Small practices must balance meaningful use and IT concerns

In recent months, it seems that health care organizations have had no shortage of concerns regarding business methods. Meaningful use requirements continue to underscore the importance of electronic health record systems in practices large and small. The long-awaited transition to ICD-10 has now been thrown into question with the passage of a bill in the House containing a delay clause.

For executives, the question of where to allocate their companies' resources can be perplexing at the best of times and impossible at the worst. Small practices must increase their vigilance over the number of personnel and workflow they dedicate to meaningful use and data security initiatives, especially as Microsoft prepares to end technical support for Windows XP, one of the most popular operating systems within the health care industry. Not only will organizations need to decide between in-house support or a system-wide upgrade process, but they will also need to balance these efforts with ongoing meaningful use programs.

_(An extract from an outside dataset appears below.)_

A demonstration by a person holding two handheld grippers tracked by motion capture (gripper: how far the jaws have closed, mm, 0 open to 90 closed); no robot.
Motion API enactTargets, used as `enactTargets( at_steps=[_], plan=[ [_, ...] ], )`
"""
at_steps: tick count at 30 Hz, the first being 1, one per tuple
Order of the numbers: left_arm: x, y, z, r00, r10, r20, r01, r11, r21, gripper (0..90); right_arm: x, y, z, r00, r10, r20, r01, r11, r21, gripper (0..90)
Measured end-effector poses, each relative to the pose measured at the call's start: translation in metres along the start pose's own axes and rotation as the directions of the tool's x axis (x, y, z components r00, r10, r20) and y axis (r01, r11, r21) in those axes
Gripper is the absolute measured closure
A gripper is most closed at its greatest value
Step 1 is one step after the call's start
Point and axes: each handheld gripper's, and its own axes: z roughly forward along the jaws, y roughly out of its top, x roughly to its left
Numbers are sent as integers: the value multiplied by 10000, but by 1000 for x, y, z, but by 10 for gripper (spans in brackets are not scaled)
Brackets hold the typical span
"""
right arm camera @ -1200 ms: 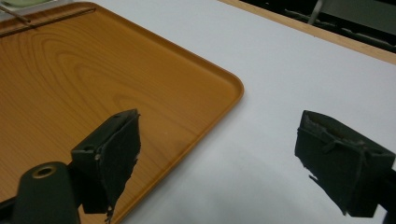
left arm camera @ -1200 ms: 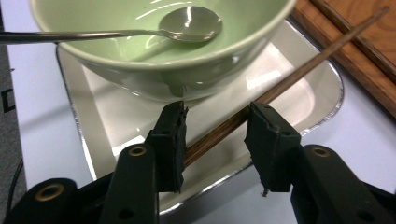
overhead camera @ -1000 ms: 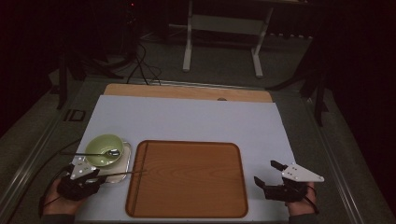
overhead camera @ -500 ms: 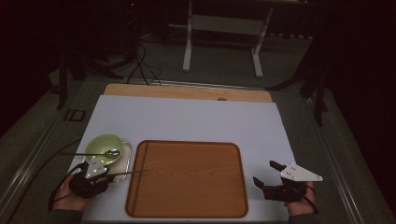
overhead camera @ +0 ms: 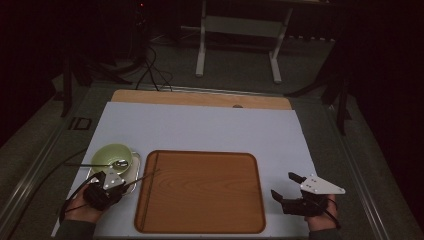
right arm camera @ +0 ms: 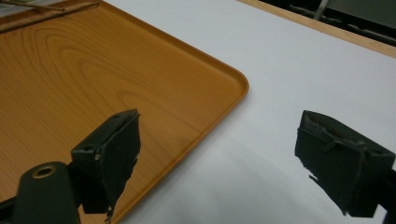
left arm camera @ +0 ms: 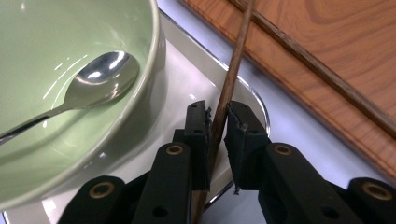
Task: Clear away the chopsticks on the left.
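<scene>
A pale green bowl (overhead camera: 114, 154) with a metal spoon (overhead camera: 120, 163) in it sits on a small silvery tray (overhead camera: 134, 170) at the front left. My left gripper (overhead camera: 121, 186) is just in front of the bowl, shut on a dark brown chopstick (left arm camera: 229, 84) that slants toward the wooden tray (overhead camera: 205, 195). A second chopstick (left arm camera: 322, 63) lies on the wooden tray along its left rim. In the left gripper view, the spoon (left arm camera: 100, 77) rests inside the bowl (left arm camera: 56, 149). My right gripper (overhead camera: 286, 185) stands open over the white mat, right of the wooden tray (right arm camera: 107, 79).
A white mat (overhead camera: 200, 127) covers the table, with a wooden strip (overhead camera: 200, 99) along its far edge. Beyond the table stands a metal frame (overhead camera: 237, 45), and cables (overhead camera: 150, 65) lie on the floor. A cable trails from the left gripper.
My left gripper has shifted a little to the right, toward the wooden tray, with the chopstick in it. The right gripper has stayed in place.
</scene>
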Motion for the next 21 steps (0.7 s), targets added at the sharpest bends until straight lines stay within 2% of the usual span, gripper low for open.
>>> enactTargets(
  at_steps=[5, 6, 15, 21],
  plan=[
    [0, 4, 3, 9999, -104, 69, 102, 9994, 318, 807, 0, 0, 0, 10000, 9, -27, -9, 10000, 8, 141],
    [-2, 7, 5, 10000, -61, 8, 61, 9982, 597, 807, 0, 0, 0, 10000, 15, -29, -15, 10000, 19, 141],
    [-2, 14, 6, 9993, -387, 6, 384, 9943, 995, 837, 0, 0, -1, 10000, 25, -21, -25, 10000, 1, 141],
    [-3, 20, 8, 9983, -572, -108, 581, 9874, 1474, 837, 0, 0, 0, 10000, 26, -29, -26, 10000, 4, 142]
  ],
)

The end of XP and the start of a new computing age
Windows XP, Microsoft's most popular operating system, made its first appearance on the market in 2001. More than a dozen years later, however, the software will have its cord to Microsoft cut when the technology giant ends formal tech support for the OS.

According to Health IT Security, this seemingly innocuous move around an operating system more than a decade old is expected to have serious ramifications for the health care industry.

Industry experts believe that data security will likely be the hardest sector hit when Windows XP is taken off the tech support shelf. Stephen Person, network and security engineer at North Valley Hospital in Montana, told Health IT Security that the largest concern is that hackers and data thieves may know about a security flaw and are just waiting until there is no longer a team of engineers to fix it.

"The obvious fear is that there's someone out there squatting on a vulnerability that they don't know about yet and as soon as the support life ends, they're going to have this XP zero-day," Person said. "I believe that probably what's happening is everyone is containing their environments as tightly as they can at the network level and at the access control level."

Person believed that every health care organization should either already have or be creating a plan to upgrade its systems from Windows XP to a different operating system that continues to receive updates from its manufacturer. Some practices may have begun their own tech support from stop-gap perspective to deal with flaws as they arise, but this may not prove ideal as thieves and hackers target the non-supported OS.

Jeffrey Brown, chief information officer of Lawrence General Hospital in Massachusetts, emphasized the need for a comprehensive transition plan, especially for smaller practices. 

"In isolation, the transition from Windows XP might not seem like a big leap," Brown told Health IT Security. "But for resource- and financially constrained organizations that are dealing with a multitude of these other complex problems, it's a small thorn in their side that could ultimately end up being a bigger deal than most people anticipate."

OS upgrades and meaningful use
Brown's advice will likely prove useful to small practices that do not have the resources to dedicate to a system-wide technological update program. While extremely demanding, meaningful use requirements and the Centers for Medicare and Medicaid Services are not likely to offer increased flexibility for hardships that fall outside of the program.

To balance these two initiatives that promise to be of critical importance, PC Pro emphasized the need for automated upgrade systems. With specialized software, data migration specialist 1E was able to upgrade 30,000 computers to Windows 7 in the space of a month – just the speed that health care organizations may need to work at considering other initiatives.